== Directions for this task ==
Below are entries; count each line that holds the word "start" and report the number without any other words.

** Opening Records provided block **

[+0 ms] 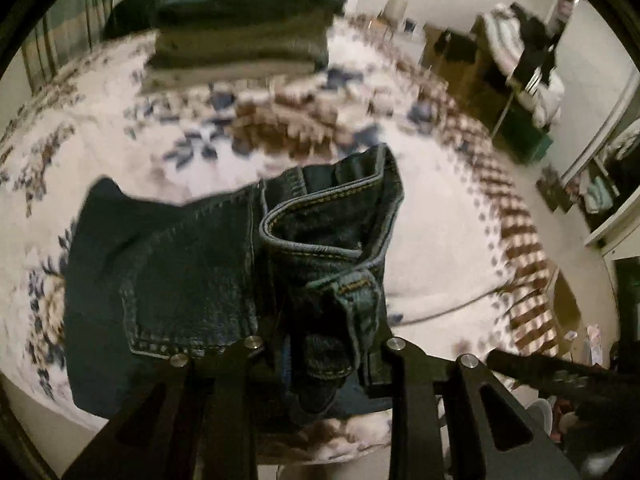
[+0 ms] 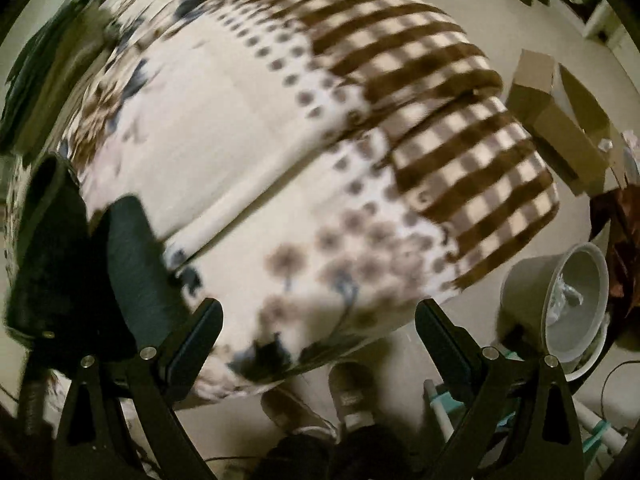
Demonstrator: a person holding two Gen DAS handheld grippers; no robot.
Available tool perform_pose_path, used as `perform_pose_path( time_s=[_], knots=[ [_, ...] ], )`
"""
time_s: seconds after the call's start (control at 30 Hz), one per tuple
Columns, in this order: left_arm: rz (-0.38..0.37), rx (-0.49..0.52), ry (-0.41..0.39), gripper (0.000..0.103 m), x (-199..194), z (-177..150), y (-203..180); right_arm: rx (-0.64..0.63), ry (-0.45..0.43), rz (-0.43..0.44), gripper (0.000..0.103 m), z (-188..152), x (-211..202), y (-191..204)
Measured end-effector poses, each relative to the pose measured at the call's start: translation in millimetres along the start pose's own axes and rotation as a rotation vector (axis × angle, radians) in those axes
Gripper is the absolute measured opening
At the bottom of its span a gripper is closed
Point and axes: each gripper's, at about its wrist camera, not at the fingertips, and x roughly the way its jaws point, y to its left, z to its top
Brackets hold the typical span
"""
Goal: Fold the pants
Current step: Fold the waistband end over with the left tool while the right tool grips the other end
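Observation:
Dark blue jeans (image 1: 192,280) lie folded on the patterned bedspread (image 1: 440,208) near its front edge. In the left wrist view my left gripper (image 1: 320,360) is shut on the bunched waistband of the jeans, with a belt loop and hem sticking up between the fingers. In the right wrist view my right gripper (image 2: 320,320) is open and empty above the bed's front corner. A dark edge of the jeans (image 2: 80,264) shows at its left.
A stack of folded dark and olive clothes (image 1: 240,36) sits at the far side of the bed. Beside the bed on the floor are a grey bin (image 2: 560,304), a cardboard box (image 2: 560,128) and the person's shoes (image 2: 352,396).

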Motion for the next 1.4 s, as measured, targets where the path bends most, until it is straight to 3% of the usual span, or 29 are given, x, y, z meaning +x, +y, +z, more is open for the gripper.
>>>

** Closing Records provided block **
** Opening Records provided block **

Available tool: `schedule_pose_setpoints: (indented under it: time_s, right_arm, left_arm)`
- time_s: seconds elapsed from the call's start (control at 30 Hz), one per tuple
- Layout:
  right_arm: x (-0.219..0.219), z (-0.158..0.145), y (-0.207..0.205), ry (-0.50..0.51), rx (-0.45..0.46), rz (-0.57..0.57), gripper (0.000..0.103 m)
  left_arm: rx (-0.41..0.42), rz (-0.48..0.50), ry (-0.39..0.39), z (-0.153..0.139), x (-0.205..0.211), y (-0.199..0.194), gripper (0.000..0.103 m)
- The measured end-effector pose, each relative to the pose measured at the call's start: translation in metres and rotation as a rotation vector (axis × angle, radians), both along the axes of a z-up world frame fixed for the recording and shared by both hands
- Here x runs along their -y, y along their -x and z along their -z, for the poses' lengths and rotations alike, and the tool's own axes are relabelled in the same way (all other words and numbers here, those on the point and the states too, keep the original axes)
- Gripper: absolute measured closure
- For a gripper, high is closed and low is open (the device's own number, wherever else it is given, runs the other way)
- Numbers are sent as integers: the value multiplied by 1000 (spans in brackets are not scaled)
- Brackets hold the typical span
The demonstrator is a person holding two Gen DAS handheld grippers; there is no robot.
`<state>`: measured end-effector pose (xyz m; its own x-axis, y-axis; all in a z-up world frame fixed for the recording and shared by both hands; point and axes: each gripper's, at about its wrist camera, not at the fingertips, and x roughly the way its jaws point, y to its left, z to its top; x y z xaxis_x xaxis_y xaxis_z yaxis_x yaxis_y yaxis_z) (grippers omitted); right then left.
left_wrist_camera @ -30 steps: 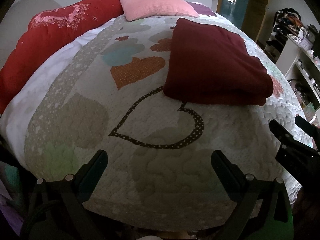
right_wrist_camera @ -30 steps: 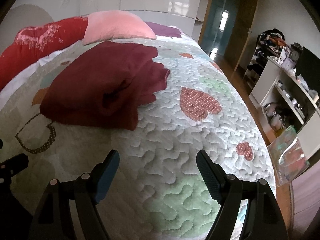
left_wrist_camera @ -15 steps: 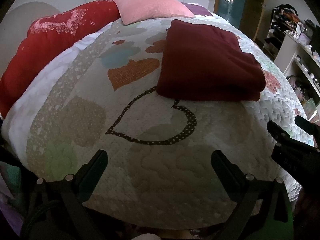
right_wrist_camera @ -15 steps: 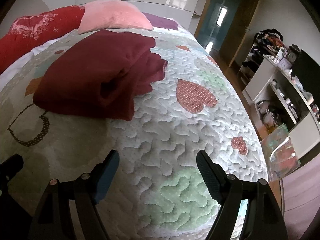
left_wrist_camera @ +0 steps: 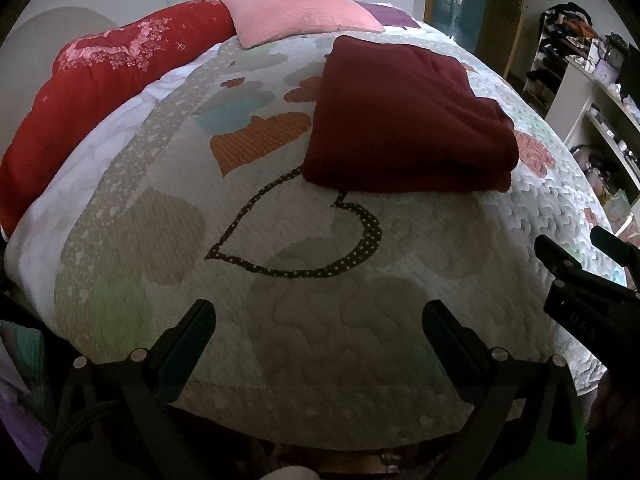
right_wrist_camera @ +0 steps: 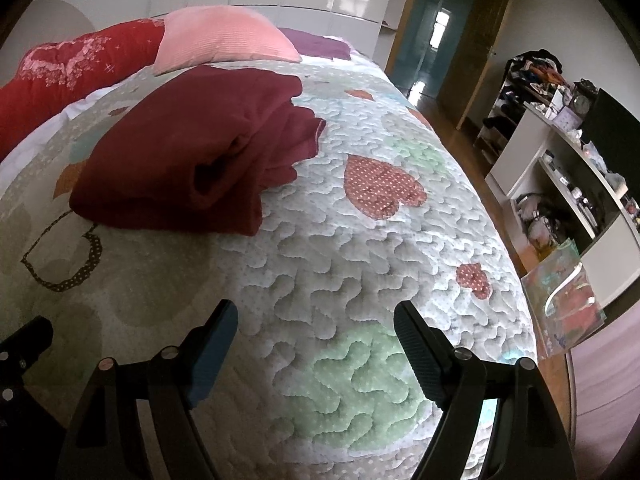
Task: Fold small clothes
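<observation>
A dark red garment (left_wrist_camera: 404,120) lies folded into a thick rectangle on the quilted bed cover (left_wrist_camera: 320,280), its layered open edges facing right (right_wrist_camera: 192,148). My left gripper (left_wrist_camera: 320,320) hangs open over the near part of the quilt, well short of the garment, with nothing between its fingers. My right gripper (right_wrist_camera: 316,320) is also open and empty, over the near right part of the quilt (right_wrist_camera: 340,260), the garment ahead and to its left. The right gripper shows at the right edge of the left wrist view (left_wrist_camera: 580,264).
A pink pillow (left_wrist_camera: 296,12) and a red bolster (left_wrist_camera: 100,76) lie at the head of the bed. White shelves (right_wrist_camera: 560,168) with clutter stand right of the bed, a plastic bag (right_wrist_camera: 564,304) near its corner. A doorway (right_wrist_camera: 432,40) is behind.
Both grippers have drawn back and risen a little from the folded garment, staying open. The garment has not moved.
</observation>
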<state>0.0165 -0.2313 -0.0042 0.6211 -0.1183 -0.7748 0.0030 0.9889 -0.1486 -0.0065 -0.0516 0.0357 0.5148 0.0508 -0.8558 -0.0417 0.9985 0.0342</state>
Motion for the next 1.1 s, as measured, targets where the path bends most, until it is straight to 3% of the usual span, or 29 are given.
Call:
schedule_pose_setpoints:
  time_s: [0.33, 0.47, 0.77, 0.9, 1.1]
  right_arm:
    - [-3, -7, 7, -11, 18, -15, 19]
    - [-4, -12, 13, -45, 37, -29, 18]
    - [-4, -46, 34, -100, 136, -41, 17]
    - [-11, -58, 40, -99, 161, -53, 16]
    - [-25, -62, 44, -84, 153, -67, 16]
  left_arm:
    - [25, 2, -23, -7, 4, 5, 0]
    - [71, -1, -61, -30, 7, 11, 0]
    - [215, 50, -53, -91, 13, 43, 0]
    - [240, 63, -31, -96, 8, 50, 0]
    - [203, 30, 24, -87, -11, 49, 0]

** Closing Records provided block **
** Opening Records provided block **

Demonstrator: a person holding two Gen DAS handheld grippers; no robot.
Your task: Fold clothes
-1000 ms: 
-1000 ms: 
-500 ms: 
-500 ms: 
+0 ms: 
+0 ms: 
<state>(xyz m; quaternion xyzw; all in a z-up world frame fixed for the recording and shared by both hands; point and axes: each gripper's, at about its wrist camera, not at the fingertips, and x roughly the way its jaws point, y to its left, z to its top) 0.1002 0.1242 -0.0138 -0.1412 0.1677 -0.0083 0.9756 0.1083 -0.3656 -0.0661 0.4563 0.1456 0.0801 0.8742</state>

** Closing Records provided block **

== Your response ==
4